Autocorrelation time: is taking the mean the right thing to do? #209

fardal · 2017-01-13T04:16:17Z

I've been running some tests of some MCMC variations with emcee, and have been using the autocorrelation time to estimate the speedup. I was surprised how many steps it took to get a consistent autocorrelation time from EnsembleSampler.acor. So I tried a different script I had for the autocorrelation time, and got much more stable results. I am pretty sure the chief reason for the difference is that my routine calculates the autocorrelation function for each walker, then takes the mean. In contrast emcee first takes the mean of the walkers, and then computes the autocorrelation of this mean chain. It seems like the latter method is washing out the very fluctuations that the autocorrelation is supposed to measure.

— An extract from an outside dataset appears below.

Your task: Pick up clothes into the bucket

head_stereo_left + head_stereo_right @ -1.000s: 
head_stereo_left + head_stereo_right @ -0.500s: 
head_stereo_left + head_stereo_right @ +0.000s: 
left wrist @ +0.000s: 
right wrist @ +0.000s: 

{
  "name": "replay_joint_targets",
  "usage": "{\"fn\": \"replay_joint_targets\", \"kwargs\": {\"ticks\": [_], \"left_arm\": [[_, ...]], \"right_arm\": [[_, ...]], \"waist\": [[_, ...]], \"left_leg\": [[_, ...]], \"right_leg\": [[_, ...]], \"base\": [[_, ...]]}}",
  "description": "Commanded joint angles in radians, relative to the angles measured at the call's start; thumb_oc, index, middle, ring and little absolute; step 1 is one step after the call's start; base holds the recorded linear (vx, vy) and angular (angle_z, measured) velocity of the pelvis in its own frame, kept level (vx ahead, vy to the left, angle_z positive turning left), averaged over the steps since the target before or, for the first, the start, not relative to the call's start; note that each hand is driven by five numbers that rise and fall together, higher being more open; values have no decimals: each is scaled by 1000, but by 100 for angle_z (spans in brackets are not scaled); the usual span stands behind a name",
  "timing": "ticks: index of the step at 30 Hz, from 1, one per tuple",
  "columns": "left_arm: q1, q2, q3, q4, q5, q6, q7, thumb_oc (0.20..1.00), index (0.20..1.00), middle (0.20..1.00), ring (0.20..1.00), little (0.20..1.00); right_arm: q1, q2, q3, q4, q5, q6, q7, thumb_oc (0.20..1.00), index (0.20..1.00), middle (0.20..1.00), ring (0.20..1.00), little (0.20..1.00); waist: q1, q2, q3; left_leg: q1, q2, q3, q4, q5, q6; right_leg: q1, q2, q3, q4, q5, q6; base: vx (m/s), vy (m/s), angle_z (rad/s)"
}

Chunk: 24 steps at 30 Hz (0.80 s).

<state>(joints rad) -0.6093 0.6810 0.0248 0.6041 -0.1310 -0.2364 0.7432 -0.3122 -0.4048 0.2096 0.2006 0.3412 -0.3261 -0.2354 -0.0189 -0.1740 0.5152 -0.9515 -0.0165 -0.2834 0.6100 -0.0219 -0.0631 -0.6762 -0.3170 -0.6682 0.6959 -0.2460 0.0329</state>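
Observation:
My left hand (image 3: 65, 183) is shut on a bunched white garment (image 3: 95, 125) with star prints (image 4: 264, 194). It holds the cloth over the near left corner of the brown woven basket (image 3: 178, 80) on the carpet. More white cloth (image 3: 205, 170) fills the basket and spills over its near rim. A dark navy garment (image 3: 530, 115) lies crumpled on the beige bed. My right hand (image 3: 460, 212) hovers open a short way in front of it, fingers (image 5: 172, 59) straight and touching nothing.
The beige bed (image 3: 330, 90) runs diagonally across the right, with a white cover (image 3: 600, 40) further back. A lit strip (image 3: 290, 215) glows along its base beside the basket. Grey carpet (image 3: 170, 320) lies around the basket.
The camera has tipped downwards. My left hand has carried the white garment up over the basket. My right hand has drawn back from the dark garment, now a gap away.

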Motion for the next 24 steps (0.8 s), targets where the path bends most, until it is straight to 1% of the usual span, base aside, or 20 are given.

Here is an example that compares the two approaches, using an autoregressive model where the exact autocorrelation time is known. Typical results look like this:

True autocorr length:  20.0084033613
Mean, std, min, max of two methods:
Corr-first approach:  19.7929288976 0.358159093104 18.9992952537 20.8373795818
Mean-first approach:  19.685956288 5.69231566791 11.0983690515 48.3939875026

My own routine for the autocorrelation time has its own drawbacks (not fast, questionable window choice) and I'm not suggesting it as a direct replacement, but it does seem to win easily in terms of precision. I think theoretically the advantage should be a factor sqrt(Nwalkers), though in practice it seems slightly larger.

I don't think the autocorrelation or the number of walkers or steps in this example is too unreasonable, compared to what people often run. The behavior is similar with chains actually generated from EnsembleSampler from the Gaussian posterior function in the intro docs, though in that case we don't know the true value for comparison.

I saw a note somewhere in the emcee repository that the reason for taking the mean is explained in Goodman and Weare, but I didn't follow the reasoning. Whatever the motivation is, I wonder if it justifies the much greater variance in the autocorrelation time. While acor is not the primary thing anyone's interested in, estimating it badly can lead to running the simulation much longer than necessary, or stopping it too soon and thus undersampling the posterior.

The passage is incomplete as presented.